Word Formation

As pointed out earlier, word-formation tries to explain the processes through which we can create new word forms. We’ve already seen some of these at work when we looked at morphemes and word classes, but now we’ll investigate them a little more closely, initially using exploratory methods again, rather than just looking at long lists of morphemes and listing their functions.

‘Strategies’ for Creating New Words

As far as morphological processes in word-formation are concerned, we can distinguish between a variety of major types, briefly introduced and summarised in the table below:

Major types of word formation processes
ProcessFunction
affixationchanging words by adding morphemes in the front or the back of a free morpheme or base; sub-divided into prefigation & suffigation
zero-derivationchanging the word class without changing the word shape
compoundingcreating new words by combining (mainly) free morphemes
backformationcreating new words from phrases
clipping & blendingabbreviating or ‘fusing’ words into new ones.
acronym formationusing initials to create short words

We’ll discuss each of these processes in some detail below.

Affixation: Inflection vs. Derivation

Affixation is the general process of attaching bound – rather than free – morphemes to a base. We can sub-divide the morphemes occurring in affixation processes further into the following types, based on their positions of attachement:

As we’ve already observed from Old English onwards in our previous examples, prefigation and suffigation (also referred to as prefixation & suffixation) are relatively common and straightforward processes. Especially in Old English, we saw that there were many more suffixes indicating inflectional features of nouns and verbs, such as e.g. case marking with agreement on adjectives and nouns in noun phrases (e.g. (mid) langum sċipum). Many of these have since disappeared from the English language, so that we now only have the limited set of inflectional options left that we noted in our discussion of word classes and their morphology.

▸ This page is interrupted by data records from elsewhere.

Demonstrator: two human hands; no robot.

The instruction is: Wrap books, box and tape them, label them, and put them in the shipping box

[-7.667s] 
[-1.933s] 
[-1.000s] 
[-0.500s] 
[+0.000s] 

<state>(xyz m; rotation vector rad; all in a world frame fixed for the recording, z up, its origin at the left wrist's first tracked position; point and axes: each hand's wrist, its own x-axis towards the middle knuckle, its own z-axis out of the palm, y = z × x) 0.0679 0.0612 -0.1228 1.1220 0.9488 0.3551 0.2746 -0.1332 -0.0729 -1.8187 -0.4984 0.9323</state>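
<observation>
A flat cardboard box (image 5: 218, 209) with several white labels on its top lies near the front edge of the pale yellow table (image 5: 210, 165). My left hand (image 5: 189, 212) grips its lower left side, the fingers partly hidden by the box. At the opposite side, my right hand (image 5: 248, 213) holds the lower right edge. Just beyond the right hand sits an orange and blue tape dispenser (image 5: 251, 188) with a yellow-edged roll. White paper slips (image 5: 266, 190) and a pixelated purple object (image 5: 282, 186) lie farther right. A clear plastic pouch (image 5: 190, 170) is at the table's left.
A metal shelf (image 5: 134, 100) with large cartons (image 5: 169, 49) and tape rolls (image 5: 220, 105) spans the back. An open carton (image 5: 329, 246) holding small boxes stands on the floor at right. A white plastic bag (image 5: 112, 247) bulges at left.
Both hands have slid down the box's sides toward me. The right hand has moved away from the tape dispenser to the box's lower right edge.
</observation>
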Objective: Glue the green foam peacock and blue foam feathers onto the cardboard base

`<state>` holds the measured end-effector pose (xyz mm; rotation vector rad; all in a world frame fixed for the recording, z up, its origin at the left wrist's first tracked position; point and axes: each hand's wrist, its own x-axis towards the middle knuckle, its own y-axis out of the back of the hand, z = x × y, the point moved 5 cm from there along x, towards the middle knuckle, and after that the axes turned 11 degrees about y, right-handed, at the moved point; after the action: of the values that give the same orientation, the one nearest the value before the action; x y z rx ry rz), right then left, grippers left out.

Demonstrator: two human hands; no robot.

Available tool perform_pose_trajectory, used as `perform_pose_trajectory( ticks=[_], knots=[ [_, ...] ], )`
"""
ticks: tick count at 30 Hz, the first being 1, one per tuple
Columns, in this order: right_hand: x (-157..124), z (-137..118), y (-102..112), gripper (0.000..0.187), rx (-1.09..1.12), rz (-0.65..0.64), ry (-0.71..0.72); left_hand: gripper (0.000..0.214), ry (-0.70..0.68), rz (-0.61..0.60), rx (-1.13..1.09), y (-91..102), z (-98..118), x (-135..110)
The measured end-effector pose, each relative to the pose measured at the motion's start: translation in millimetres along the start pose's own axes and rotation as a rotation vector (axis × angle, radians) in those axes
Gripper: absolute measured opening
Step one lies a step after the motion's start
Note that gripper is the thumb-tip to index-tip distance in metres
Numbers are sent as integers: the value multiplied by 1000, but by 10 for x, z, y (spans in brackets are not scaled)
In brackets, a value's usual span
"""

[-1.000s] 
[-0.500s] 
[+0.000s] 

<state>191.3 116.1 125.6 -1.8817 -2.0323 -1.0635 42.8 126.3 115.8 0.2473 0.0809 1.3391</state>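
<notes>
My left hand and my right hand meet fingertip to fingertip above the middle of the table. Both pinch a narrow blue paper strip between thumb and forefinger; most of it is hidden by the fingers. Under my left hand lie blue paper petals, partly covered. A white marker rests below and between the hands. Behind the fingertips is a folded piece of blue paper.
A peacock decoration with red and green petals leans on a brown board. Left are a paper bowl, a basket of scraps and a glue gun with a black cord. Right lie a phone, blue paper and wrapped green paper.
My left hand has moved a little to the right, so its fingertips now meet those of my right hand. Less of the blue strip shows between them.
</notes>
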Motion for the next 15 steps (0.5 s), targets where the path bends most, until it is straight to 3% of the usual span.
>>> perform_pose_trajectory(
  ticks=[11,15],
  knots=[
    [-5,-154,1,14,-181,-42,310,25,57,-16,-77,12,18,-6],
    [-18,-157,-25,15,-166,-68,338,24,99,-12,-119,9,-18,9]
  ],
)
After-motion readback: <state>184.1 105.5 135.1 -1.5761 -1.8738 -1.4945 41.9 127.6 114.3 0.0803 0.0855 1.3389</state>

In the frequency list for Old English, we were also still able to see examples of the Germanic circumfix, in those word forms that started with {ġe·} and ended in the allomorphs {on} or {an}. In terms of its underlying mechanism, infigation (infixation) – something we did not observe before – is a rather different thing in that it represents a feature that is relatively uncommon, and appears to be restricted solely to creating highly emphatic responses or exclamations that involve swear words.

To fully understand the word formation options affixation covers, we need to distinguish between its two major functions, the inflectional and the derivational one. While inflection, as we have seen, allow us to relate words to one another on the syntagmatic level, i.e. indicating what kinds of roles they perform on the clause level, how they combine with other words, or what kind of tense/aspect they may express, derivation makes it possible to create new words from old ones, either by changing their word class or modifying/‘specifying’ their meanings. In terms of their productivity, inflection has clearly diminished over time, whereas derivation still remains productive.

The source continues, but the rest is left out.